= Beginning of Section =

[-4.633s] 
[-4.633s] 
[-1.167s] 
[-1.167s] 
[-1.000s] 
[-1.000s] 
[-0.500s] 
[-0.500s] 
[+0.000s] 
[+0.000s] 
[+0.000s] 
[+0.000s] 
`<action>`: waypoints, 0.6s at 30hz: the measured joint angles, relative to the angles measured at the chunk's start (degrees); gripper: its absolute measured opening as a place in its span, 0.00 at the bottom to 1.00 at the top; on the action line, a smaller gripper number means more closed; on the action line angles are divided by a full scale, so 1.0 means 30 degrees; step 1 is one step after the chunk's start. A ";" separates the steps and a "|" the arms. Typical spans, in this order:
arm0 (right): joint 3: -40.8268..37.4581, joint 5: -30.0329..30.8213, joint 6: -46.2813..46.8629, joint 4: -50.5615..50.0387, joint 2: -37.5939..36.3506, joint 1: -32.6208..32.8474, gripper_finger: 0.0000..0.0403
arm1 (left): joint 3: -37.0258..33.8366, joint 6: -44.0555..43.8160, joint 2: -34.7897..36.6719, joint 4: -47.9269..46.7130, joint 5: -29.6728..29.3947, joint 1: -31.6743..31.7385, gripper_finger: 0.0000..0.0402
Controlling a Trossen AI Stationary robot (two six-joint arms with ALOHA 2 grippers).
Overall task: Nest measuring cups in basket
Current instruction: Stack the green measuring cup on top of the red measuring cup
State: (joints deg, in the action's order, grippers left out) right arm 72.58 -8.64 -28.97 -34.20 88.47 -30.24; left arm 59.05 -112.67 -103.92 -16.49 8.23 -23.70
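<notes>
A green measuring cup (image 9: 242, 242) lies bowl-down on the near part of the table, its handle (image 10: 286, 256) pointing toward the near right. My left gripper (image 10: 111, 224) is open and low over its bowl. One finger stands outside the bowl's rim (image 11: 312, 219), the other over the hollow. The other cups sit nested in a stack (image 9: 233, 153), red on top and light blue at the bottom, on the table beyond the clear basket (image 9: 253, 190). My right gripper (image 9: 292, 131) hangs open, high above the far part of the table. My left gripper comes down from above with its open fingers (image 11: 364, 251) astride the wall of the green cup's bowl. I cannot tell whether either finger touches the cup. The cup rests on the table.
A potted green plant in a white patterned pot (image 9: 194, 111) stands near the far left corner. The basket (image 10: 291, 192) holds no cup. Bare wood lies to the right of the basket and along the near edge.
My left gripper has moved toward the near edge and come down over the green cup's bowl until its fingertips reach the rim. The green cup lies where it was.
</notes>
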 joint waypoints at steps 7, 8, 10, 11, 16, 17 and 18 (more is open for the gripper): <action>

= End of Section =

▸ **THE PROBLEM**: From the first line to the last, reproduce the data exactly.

▸ **RESULT BELOW**:
[-4.633s] 
[-4.633s] 
[-1.167s] 
[-1.167s] 
[-1.000s] 
[-1.000s] 
[-0.500s] 
[-0.500s] 
[+0.000s] 
[+0.000s] 
[+0.000s] 
[+0.000s] 
`<action>`: waypoints, 0.6s at 30hz: the measured joint angles, relative to the angles measured at the chunk's start (degrees); gripper: its absolute measured opening as a place in its span, 0.00 at the bottom to 1.00 at the top; on the action line, a smaller gripper number means more closed; on the action line angles are divided by a full scale, so 1.0 means 30 degrees; step 1 is one step after the chunk's start. A ";" separates the steps and a "|" the arms. Typical spans, in this order:
arm0 (right): joint 3: -40.8268..37.4581, joint 5: -30.0329..30.8213, joint 6: -46.2813..46.8629, joint 4: -50.5615..50.0387, joint 2: -37.5939..36.3506, joint 1: -32.6208..32.8474, gripper_finger: 0.0000..0.0403
arm1 (left): joint 3: -37.0258..33.8366, joint 6: -44.0555..43.8160, joint 2: -34.7897..36.6719, joint 4: -47.9269..46.7130, joint 5: -29.6728..29.3947, joint 1: -31.6743..31.7385, gripper_finger: 0.0000..0.0402
Controlling a Trossen AI Stationary robot (two six-joint arms with ALOHA 2 grippers).
Overall task: Nest measuring cups in basket
Current instruction: Stack the green measuring cup on top of the red measuring cup
State: (joints deg, in the action's order, grippers left out) right arm 72.58 -8.64 -28.97 -34.20 88.47 -30.24; left arm 59.05 -112.67 -103.92 -16.49 8.23 -23.70
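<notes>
A green measuring cup (image 9: 242, 242) lies bowl-down on the near part of the table, its handle (image 10: 286, 256) pointing toward the near right. My left gripper (image 10: 111, 224) is open and low over its bowl. One finger stands outside the bowl's rim (image 11: 312, 219), the other over the hollow. The other cups sit nested in a stack (image 9: 233, 153), red on top and light blue at the bottom, on the table beyond the clear basket (image 9: 253, 190). My right gripper (image 9: 292, 131) hangs open, high above the far part of the table. My left gripper comes down from above with its open fingers (image 11: 364, 251) astride the wall of the green cup's bowl. I cannot tell whether either finger touches the cup. The cup rests on the table.
A potted green plant in a white patterned pot (image 9: 194, 111) stands near the far left corner. The basket (image 10: 291, 192) holds no cup. Bare wood lies to the right of the basket and along the near edge.
My left gripper has moved toward the near edge and come down over the green cup's bowl until its fingertips reach the rim. The green cup lies where it was.
</notes>
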 joint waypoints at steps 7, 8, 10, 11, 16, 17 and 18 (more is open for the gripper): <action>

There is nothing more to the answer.